**The task:** Which lines of the listing hold the string "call"? Show each of them.

****************

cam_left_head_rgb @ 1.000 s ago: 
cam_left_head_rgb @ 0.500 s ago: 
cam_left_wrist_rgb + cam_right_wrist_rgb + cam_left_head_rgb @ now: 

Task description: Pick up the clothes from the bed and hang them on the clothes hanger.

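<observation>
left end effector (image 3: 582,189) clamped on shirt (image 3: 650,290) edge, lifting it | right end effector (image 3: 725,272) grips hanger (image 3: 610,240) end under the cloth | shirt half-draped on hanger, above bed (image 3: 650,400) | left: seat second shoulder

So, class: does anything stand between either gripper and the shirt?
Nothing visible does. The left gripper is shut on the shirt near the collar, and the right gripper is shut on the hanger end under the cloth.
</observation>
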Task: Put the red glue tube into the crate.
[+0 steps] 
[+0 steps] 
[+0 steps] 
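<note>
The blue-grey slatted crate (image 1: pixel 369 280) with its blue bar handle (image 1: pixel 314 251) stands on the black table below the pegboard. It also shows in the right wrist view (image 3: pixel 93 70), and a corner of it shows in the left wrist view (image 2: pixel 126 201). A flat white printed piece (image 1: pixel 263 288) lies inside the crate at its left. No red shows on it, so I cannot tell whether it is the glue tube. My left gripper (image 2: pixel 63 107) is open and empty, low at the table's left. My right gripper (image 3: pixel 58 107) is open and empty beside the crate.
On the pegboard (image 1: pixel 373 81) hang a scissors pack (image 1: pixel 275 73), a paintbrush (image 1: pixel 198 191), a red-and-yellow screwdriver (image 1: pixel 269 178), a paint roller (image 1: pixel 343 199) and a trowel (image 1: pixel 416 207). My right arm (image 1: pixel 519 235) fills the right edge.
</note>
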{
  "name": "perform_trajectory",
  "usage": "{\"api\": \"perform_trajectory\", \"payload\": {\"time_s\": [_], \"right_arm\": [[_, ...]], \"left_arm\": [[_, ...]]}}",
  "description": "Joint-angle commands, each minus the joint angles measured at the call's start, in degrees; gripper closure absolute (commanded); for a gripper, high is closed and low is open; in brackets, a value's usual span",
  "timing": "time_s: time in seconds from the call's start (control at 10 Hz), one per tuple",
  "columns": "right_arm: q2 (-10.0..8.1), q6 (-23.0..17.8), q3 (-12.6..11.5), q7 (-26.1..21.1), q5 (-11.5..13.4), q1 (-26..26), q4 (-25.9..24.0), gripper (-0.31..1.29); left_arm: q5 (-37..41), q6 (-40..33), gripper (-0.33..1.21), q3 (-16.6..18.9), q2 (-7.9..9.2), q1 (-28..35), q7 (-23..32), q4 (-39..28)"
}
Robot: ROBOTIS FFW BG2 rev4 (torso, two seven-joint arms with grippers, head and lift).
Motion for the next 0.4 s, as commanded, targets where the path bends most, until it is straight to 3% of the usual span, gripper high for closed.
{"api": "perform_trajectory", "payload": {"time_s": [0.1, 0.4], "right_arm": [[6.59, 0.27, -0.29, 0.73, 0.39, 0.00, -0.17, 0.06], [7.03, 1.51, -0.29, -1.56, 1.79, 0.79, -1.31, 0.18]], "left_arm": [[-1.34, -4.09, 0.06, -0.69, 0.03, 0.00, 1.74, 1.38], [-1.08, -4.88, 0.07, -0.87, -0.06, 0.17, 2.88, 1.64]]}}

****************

**Your solution:**
  "description": "Joint-angle commands, each minus the joint angles measured at the call's start, in degrees; gripper closure absolute (commanded); for a gripper, high is closed and low is open; in brackets, a value's usual span",
  "timing": "time_s: time in seconds from the call's start (control at 10 Hz), one per tuple",

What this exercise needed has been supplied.